3D lends Up’s imagery an entrancing vibrancy, providing even more visual depth to Pixar’s literally and figuratively deepest offering yet, a masterful tale of longing, regret, dreams and happiness wrapped up in a colorful, rollicking adventure-yarn package. Channeling Werner Herzog (specifically, The White Diamond) as well as his own prior, superlative Monsters, Inc., director Pete Docter’s film has a lightness befitting its central object – a house floating from urban development hell to South America via a bounty of brightly hued balloons – and a profundity at once subtle and piercing. Docter captures the exhilaration of exploration, the wonder of cinema and the thrill of young love in an immaculately realized opening, as young Carl Fredricksen, decked out in an aerial cap and goggles, stares in awe at newsreel footage of his adventurer hero Charles Muntz, and then during an imaginative stroll discovers a kindred spirit – and lifelong partner – in Ellie, whom the subsequent decades-spanning silent-film montage reveals as his beloved wife. It’s a wordless sequence that rivals any put to film this year (or in last year’s WALL-E), conveying an aesthetic nimbleness and richness of mature feeling – of the joy and pain of adulthood, specifically regarding the way life can unpredictably rebuff, and force us to reconfigure, our aspirations for the future – that’s simultaneously elating and heartbreaking.
It’s difficult to overstate Up’s magnificent blend of humor and pathos, a combination sewn tight by wide-ranging compassion – for the sorrow of loss, the excitement of traversing the unknown, the pleasure of camaraderie, and the freedom that comes from seizing the present rather than being tied down by the past.

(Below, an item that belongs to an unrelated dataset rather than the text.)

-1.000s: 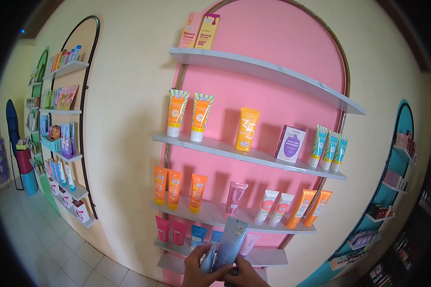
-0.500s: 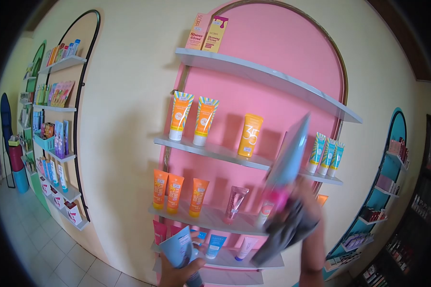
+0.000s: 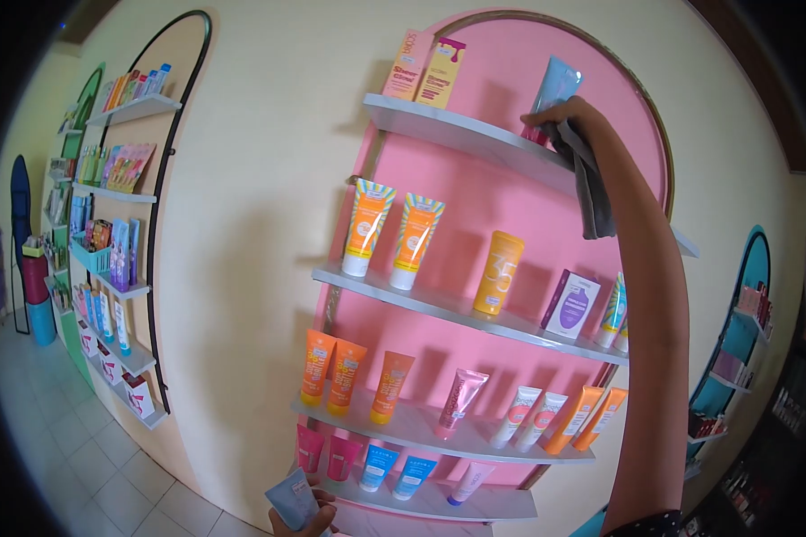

That last lesson is one learned by 78-year-old widower Carl (voiced by Ed Asner) only at the end of his saga, in which – after losing Ellie and about to lose his home to predatory real estate developers – he takes flight in his house to South America’s fictional Paradise Falls, where Muntz (Christopher Plummer) once famously travelled and where he and Ellie (as communicated by her mantelpiece painting) had always dreamed of residing. His journey, however, is not the solitary one he’d envisioned, as he’s unexpectedly joined by portly Wilderness Scout Russell (Jordan Nagai), a kid whose lust for the natural world and its myriad creatures and mysteries slowly strikes a chord with Carl. And once in Paradise Falls, the duo find further companions in the form of Dug (Bob Peterson), a pooch who can speak (and in different languages, to boot) thanks to a wondrous collar created by the now hermit-like Muntz, as well as a rare, fleet, ostrich-like bird that Muntz desperately wishes to catch.
Carl and his makeshift unit’s exploits include a series of increasingly loony chases topped off by an actual aerial dogfight, all orchestrated with a jaunty fluidity in tune with the sumptuous candy-colored visuals. Whereas centerpiece sequences provide the material with its requisite invigorating kick, panoramas of the house hovering above the clouds exude an almost spiritual grace, expressing the attainability of dreams with a deftness matched by the film’s later conception of the floating house, being dragged by crotchety Carl and enthusiastic Russell across the Paradise Falls ridgeline, as a manifestation of the burdensome past Carl must learn to release. That, to do so, Carl must first confront Muntz, the childhood idol-gone-mad who now seeks to destroy him, only further enriches this portrait of the essential and onerous weight of history, people’s continual process of self-definition (and –reinvention), and the vital necessity of family. Humorously and empathetically considerate of Carl’s bonds with Russell and Dug, unafraid to look tragedy in the face, and yet also brave enough to celebrate the hopeful promise that lurks around each new, unexplored corner, Up exudes a wit and wisdom that elevates it to the animated adventure apex.